Pro-life votes in upcoming elections can lay groundwork for future progress
Voters who care about the right to life must send a message to smug pro-choice parties
Aontú’s Peadar Tóibín. It helps that the party has a real vision for fairness in everything. Our country desperately needs an alternative to the establishment’s entitled stagnancy. Photograph: Cyril Byrne
The local and European elections are an opportunity for pro-life people to show the political establishment that they have not gone away. After their defeat in 1983, abortion activists never contemplated giving up. They settled in for the long haul. It paid off.
Pro-life people need to do exactly the same, confident that a time will come when people will look back in horror at the widespread social acceptance of abortion. It will be seen for what it is: a terrible choice for women and something that ends human life on an industrial scale while making a lot of money for those willing to carry it out.
The best way to build political momentum is by doing the unglamorous work of serving the local community
People might think local elections are irrelevant but local politics really matter. It is not just because of issues such as exclusion zones around abortion facilities. Leo Varadkar has admitted that constitutional issues regarding freedom of speech are important but in a startling attempt to impose groupthink, Louth County Council has already tried to ban this kind of peaceful vigil completely.
Much more important is the reality that the best way to build political momentum is from the ground up, by doing the unglamorous work of serving the local community.
No one realises this more than Aontú’s Peadar Tóibín. Having a candidate elected in the Northern Ireland Council elections and getting 1.1 per cent of the first preference vote was an extraordinary result for a party that did not even exist four months ago. (To put that in context, People Before Profit got 1.4 per cent of first preferences but the vagaries of quotas and electoral boundaries meant that it got five seats.)
It helps that Aontú is not a single issue party but is also a party of economic justice. It has a real vision for fairness in everything from housing to health. Our country desperately needs an alternative to the establishment’s entitled stagnancy.
Voters need to realise that the pro-choice parties will spin success in the local elections as an endorsement of all their policies, including on abortion.
It is worth remembering what kind of amendments to the abortion legislation the pro-choice parties rejected
It is heartening to hear that when candidates from the pro-choice parties go to doors and declare they are personally pro-life, they are being asked just exactly what that means.
Voters have seen too many politicians go “on a journey” to take anyone at face value when it comes to this crucial issue.
It is worth remembering what kind of amendments to the abortion legislation the pro-choice parties rejected. Here are some of them: a ban on late-term abortions and abortions on the grounds of gender or disability; provision of pain relief in late-term abortions; parental notification when the mother is under 16; protection of infants born alive after failed abortions; and freedom of conscience for medical professionals and ancillary staff.
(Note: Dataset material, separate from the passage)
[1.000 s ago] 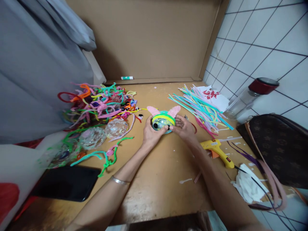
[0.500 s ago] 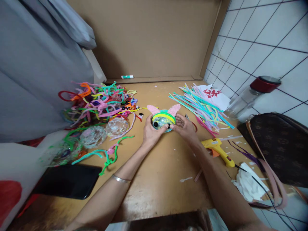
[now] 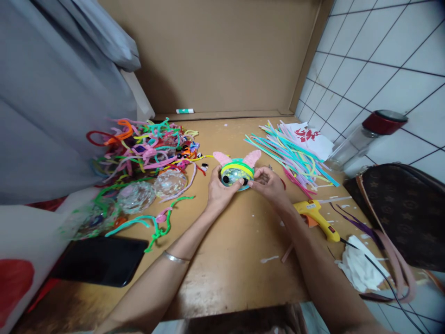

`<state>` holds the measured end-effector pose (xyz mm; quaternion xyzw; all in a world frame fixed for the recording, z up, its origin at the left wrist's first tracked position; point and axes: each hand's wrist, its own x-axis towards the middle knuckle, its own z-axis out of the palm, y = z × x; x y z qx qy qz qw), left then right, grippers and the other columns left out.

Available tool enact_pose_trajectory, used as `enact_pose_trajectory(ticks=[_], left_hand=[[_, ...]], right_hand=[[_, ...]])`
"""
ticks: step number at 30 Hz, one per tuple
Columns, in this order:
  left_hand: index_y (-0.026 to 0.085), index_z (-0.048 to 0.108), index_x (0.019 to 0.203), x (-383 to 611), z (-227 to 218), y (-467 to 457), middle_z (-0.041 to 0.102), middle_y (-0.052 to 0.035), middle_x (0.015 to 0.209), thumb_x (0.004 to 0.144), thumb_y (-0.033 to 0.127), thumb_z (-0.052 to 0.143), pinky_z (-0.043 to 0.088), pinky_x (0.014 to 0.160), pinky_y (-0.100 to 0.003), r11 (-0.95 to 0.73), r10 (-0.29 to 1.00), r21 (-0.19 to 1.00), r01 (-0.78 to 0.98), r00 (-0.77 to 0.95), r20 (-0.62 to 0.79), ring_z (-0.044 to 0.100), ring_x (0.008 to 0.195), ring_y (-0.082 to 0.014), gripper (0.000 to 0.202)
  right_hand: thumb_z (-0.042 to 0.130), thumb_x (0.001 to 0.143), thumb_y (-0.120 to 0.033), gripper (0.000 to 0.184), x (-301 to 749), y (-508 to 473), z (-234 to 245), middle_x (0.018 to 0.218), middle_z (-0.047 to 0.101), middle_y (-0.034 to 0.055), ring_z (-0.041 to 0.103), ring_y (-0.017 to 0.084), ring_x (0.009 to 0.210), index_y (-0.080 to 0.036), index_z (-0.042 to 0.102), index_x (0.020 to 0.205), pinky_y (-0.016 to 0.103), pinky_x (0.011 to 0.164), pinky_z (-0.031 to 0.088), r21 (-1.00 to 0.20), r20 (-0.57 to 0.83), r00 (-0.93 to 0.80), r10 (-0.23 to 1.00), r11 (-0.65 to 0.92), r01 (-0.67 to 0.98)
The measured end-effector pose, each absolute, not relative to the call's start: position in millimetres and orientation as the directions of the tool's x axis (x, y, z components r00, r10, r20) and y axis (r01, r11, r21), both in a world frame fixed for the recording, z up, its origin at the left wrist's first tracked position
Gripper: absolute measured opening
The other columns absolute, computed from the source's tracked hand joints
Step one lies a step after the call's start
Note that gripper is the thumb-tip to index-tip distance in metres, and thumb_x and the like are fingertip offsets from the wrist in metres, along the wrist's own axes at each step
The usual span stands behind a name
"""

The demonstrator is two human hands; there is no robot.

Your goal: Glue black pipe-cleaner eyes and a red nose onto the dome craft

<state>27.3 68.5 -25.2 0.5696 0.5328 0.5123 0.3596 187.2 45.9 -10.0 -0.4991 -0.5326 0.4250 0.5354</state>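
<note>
While both hands meet at the middle of the worn brown wooden table (image 3: pixel 225 273), they clasp a glittery clear plastic ball (image 3: pixel 235 174) between them. The left hand (image 3: pixel 218 192) curls half shut round the ball's 9 o'clock side, its thumb pressed on the front by a black bead eye. The right hand (image 3: pixel 269 184) grips the 3 o'clock side with bent fingers, thumb and forefinger pinched at the lower edge. Fuzzy teal and yellow bands ring the ball's top, and two soft pink pointed ears stand up at 11 and 1 o'clock. It sits low, at or just over the tabletop; whether it touches I cannot tell.

A thin silver bangle (image 3: pixel 175 258) circles the left wrist. At 4 o'clock from the ball, near the right forearm, lies a yellow plastic glue gun (image 3: pixel 314 217). At 2 o'clock spreads a loose sheaf of straight pastel pipe cleaners (image 3: pixel 295 155); at 10 o'clock, a bright tangle of bent pipe cleaners (image 3: pixel 149 144). Two more clear faceted balls (image 3: pixel 169 183) rest at 9 o'clock, and a flat black phone (image 3: pixel 99 260) lies at 8 o'clock.
</note>
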Motion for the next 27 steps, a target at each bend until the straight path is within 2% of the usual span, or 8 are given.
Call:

Fine Gael’s official line was that issues such as these did not belong in primary legislation and should be dealt with via guidelines afterwards. It is an interesting comparison that in primary legislation involving animals, it is possible to mandate that no animal should suffer but apparently, it is not possible in the case of human babies.
As Senator Ronán Mullen pointed out to Simon Harris in the Seanad, section 17 (1) of the Animal Health and Welfare Act 2013 states that no operation or procedure, with or without instruments, can be carried out on an animal “without the use of an appropriate anaesthetic or analgesic administered so as to prevent or relieve any pain during or arising from the operation or procedure”.
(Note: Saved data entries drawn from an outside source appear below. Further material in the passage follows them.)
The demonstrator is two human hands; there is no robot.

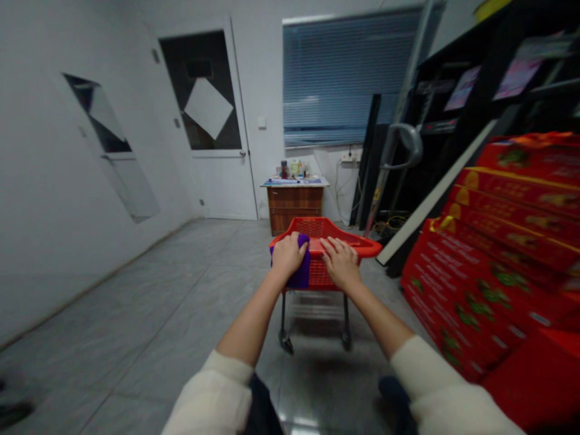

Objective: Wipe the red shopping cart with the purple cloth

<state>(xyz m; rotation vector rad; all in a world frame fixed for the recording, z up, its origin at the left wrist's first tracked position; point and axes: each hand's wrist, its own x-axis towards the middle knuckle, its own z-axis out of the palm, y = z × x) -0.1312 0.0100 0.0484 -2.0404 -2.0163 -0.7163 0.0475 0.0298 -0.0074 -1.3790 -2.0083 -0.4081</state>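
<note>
A red plastic shopping cart (357,246) stands on the tiled floor straight ahead of me, its basket seemingly empty. My left hand (287,255) is closed round a purple cloth (301,273) pressed against the near left edge of the basket. My right hand (341,261) lies on the near rim beside it, fingers stretched forward over the red mesh. Both arms reach out from cream sleeves.
Stacked red fruit cartons (493,241) fill the right side, dark shelving (480,109) above them. A long white board (435,199) leans by the shelving. A small wooden cabinet (294,205) with bottles stands against the far wall under a blue blind (344,78). A white door (212,127) is at left.
</note>
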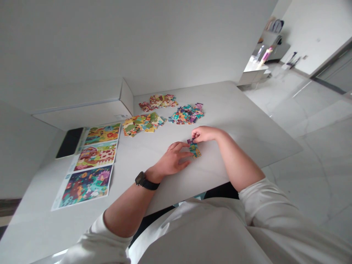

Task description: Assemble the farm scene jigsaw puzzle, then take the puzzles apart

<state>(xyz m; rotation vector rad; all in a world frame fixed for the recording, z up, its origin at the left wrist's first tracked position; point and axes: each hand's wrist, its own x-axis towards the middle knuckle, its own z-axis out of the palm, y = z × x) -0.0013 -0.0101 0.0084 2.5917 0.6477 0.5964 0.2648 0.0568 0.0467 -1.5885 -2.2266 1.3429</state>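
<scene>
A small strip of joined jigsaw puzzle pieces (195, 149), teal and yellow with purple at its far end, lies on the white table (214, 165). My left hand (173, 160), with a black watch on its wrist, rests palm down with fingers apart, its fingertips against the strip's left side. At the strip's far end, my right hand (204, 134) is closed in a pinch on a dark purple puzzle piece, partly hidden by the fingers. Just beyond lies a pile of teal and purple puzzle pieces (186, 114).
Two more piles, yellow-green pieces (143, 123) and red-yellow pieces (159, 101), lie toward the wall. On the left are printed picture sheets (95, 159) and a black phone-like slab (70, 142). A long white box (82, 108) stands behind them.
</scene>
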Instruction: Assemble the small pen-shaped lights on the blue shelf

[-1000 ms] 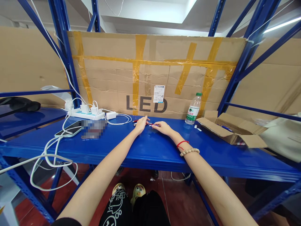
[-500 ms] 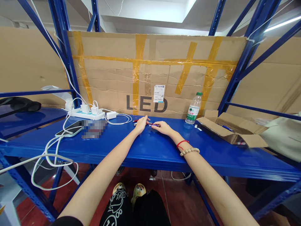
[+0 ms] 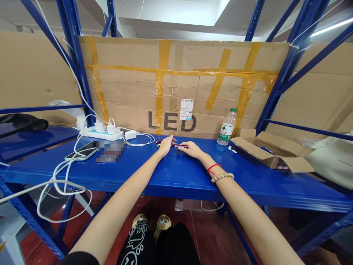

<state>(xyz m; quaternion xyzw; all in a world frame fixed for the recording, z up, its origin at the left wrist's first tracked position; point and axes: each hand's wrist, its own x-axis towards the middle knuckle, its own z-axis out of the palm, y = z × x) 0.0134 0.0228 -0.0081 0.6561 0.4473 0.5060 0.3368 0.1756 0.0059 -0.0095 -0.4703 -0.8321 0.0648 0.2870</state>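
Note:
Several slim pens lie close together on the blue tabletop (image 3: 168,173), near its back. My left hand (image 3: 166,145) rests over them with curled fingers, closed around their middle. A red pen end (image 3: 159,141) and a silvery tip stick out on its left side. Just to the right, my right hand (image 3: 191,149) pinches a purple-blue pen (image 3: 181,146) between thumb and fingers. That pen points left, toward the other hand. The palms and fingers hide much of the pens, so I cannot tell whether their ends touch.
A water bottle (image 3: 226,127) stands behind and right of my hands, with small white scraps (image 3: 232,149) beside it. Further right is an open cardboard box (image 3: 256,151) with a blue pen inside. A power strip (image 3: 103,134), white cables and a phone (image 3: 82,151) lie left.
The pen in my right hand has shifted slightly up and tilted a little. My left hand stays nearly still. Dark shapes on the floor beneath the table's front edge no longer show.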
Given the sheer inhumanity of the refusal to legislate for even the same protection for late-term babies before birth, members of the established parties need to persuade pro-life voters why they deserve any vote, especially since there are dedicated pro-life parties such as Aontú and Renua and principled pro-life Independents to vote for in most constituencies.
Voters are not stupid. Even if a candidate from a pro-choice party declares that he or she is personally pro-life, given a choice between someone who voted two years ago in favour of a pro-life motion at a council meeting but who has done nothing since, and someone who has been breaking her back about the issue for years, they know who deserves the number one.
However, the right to vote is precious. It is important to use it wisely and strategically. Plumping for pro-life candidates will often fail to make use of the capacity of the single transferable vote to keep people out as well as in.
While only a minority will actually run for election, everyone can help in some way to get candidates elected. Again, the work is unglamorous. Being up a ladder in the middle of the night putting up election posters is hard work. Canvassing is hard work. Standing with election literature at a shopping centre while people ignore you is hard work. It all has to be done.
No miracles will happen during this election but the groundwork for future progress will be laid. It may take 30 years to reverse this unjust and inhumane legislation but the first steps must be taken now.